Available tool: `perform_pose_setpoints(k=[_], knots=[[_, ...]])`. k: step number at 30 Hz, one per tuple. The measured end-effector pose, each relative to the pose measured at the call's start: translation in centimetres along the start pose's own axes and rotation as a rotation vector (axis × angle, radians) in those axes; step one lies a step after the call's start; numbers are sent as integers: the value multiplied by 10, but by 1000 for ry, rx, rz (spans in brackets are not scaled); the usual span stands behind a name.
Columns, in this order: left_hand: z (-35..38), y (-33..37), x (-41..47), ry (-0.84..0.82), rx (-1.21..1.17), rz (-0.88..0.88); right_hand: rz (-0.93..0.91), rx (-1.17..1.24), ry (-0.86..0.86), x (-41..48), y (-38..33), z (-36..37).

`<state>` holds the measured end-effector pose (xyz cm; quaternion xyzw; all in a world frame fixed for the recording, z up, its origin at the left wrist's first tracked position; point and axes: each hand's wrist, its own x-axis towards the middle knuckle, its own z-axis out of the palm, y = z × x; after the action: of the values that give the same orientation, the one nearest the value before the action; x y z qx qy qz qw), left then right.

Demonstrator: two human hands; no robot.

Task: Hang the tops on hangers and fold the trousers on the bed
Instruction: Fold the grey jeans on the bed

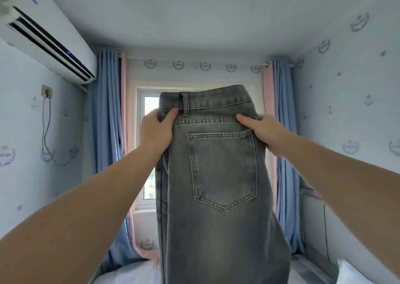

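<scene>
Two bare forearms reach up from the lower corners of the view. Between them, a pair of faded grey jeans (pixel 216 208) hangs upright in the air with the waistband (pixel 216 97) on top. The left hand (pixel 155 130) pinches the jeans' left edge just under the waistband, thumb on the near face beside a belt loop (pixel 185 105) and fingers hidden behind the cloth. The right hand (pixel 263 130) grips the right edge, thumb lying along the seam above the single back pocket (pixel 223 171) that faces the camera. The legs drop out of view over the bed (pixel 129 273); I cannot tell whether they touch it. Behind the jeans is a window (pixel 149 110) flanked by blue curtains (pixel 104 121), and an air conditioner (pixel 47 36) is mounted high on the left wall.
</scene>
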<state>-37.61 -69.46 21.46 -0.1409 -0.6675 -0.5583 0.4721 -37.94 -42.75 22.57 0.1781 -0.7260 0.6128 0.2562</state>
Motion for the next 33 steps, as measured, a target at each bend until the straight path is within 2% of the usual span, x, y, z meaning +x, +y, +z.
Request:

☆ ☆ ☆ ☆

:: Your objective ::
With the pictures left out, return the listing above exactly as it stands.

:: Exercise output ::
Available tool: `perform_pose_setpoints(k=[_], knots=[[_, ...]])`. k: step number at 30 Hz, one per tuple. The measured end-effector pose, each relative to the pose measured at the call's start: translation in centimetres along the start pose's own axes and rotation as a rotation vector (axis × angle, radians) in those axes; step one lies a step after the call's start; numbers are sent as integers: the value multiplied by 10, but by 1000 for ry, rx, rz (spans in brackets are not scaled); the usual span stands behind a name.
Columns, in this order: left_hand: z (-35..38), y (-33..37), x (-41..47), ry (-0.84..0.82), rx (-1.21..1.17), rz (-0.88..0.88); right_hand: rz (-0.93..0.91), rx (-1.17..1.24), ry (-0.86..0.86), x (-41..48), y (-38..33), z (-36..37).

`<state>` holds the measured end-effector pose (xyz cm; quaternion xyzw; all in a world frame fixed for the recording, z up, its origin at the left wrist's first tracked position; point and axes: each hand's wrist, its own x-axis towards the middle knuckle, its own z-axis out of the palm, y = z × x; after the action: of the values that give the same orientation, the one nearest the value before the action; x y z qx qy qz qw), left then right.

Demonstrator: two human hands; no robot.

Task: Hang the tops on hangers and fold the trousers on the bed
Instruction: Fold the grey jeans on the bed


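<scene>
Two bare forearms reach up from the lower corners of the view. Between them, a pair of faded grey jeans (pixel 216 208) hangs upright in the air with the waistband (pixel 216 97) on top. The left hand (pixel 155 130) pinches the jeans' left edge just under the waistband, thumb on the near face beside a belt loop (pixel 185 105) and fingers hidden behind the cloth. The right hand (pixel 263 130) grips the right edge, thumb lying along the seam above the single back pocket (pixel 223 171) that faces the camera. The legs drop out of view over the bed (pixel 129 273); I cannot tell whether they touch it. Behind the jeans is a window (pixel 149 110) flanked by blue curtains (pixel 104 121), and an air conditioner (pixel 47 36) is mounted high on the left wall.
</scene>
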<state>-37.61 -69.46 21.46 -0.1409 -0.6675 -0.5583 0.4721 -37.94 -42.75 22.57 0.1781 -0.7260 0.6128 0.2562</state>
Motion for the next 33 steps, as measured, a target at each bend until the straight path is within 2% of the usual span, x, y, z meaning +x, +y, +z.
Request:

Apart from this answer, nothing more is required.